Qorvo’s quarterly revenue grows a more-than-expected 8.4% year-on-year

For its fiscal third-quarter 2026 (ended 27 December 2025), Qorvo Inc of Greensboro, NC, USA (which provides core technologies and RF solutions for mobile, infrastructure and defense applications) has reported revenue of $993m, down 6.2% on $1058.5m last quarter but up 8.4% on $916.3m a year ago, and above the mid-point of the guidance range of $985m±$50m.

“December quarterly revenue primarily reflects strength at our largest customer [Apple, which comprised about 53% of revenue],” notes president & CEO Bob Bruggeworth.

“Each of our operating segments grew revenue year-over-year, with notable strength in automotive components, consumer and enterprise Wi-Fi, defense & aerospace, base-station, and power management,” he notes.
By business segment, Qorvo’s total revenue comprised:

  • Advanced Cellular Group (ACG) $690.8m, down 11.1% on last quarter’s $777m due to typical seasonality (with a low double-digit decline for Android revenue), but up 8.8% on $635.1m a year ago.
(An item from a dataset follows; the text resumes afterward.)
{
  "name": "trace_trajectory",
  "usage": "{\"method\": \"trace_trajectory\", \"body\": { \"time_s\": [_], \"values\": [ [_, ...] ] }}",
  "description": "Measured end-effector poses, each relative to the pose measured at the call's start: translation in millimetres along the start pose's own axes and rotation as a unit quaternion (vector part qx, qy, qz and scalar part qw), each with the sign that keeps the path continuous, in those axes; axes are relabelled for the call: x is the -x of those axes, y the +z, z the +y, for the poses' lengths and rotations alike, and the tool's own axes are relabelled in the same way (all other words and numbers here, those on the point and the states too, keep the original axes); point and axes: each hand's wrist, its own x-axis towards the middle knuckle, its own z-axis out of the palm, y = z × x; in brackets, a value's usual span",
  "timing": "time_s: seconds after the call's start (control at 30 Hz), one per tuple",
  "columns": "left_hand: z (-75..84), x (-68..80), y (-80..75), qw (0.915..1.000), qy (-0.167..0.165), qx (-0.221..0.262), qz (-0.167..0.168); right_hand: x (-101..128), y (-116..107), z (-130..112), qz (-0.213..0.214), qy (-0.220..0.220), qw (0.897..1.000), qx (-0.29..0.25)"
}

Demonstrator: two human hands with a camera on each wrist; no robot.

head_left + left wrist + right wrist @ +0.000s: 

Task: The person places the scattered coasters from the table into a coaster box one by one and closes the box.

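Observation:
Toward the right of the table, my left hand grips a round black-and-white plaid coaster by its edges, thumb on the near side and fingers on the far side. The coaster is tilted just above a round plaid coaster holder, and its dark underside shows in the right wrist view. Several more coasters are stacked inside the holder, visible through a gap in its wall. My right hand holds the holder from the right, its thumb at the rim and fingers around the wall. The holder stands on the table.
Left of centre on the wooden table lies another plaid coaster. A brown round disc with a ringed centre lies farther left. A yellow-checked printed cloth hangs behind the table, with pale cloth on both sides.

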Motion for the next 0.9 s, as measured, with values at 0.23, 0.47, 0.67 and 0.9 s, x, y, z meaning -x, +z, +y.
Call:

At Qorvo’s largest customer, content gains on their ramping platform helped to support double-digit revenue growth.
  • Connectivity & Sensors Group (CSG) $111.3m, up 4.1% on $106.9m last quarter and 1.6% on $109.5m a year ago, despite divesting the MEMS-based Sensing Solutions business.
  • High-Performance Analog (HPA) $190.9m, up 9.3% on last quarter’s $174.6m and 11.2% on $171.7m a year ago,  with continuing double-digit year-on-year growth being driven by defense & aerospace (HPA’s largest business) supported by increasing content and rising defense spending (by both the USA and allies, boosted by Qorvo’s expanding position in high-priority programs). Additionally, infrastructure business is benefiting from the industry’s transition to DOCSIS 4.0 (which has increased content requirements), where Qorvo is a leading supplier of broadband amplifiers.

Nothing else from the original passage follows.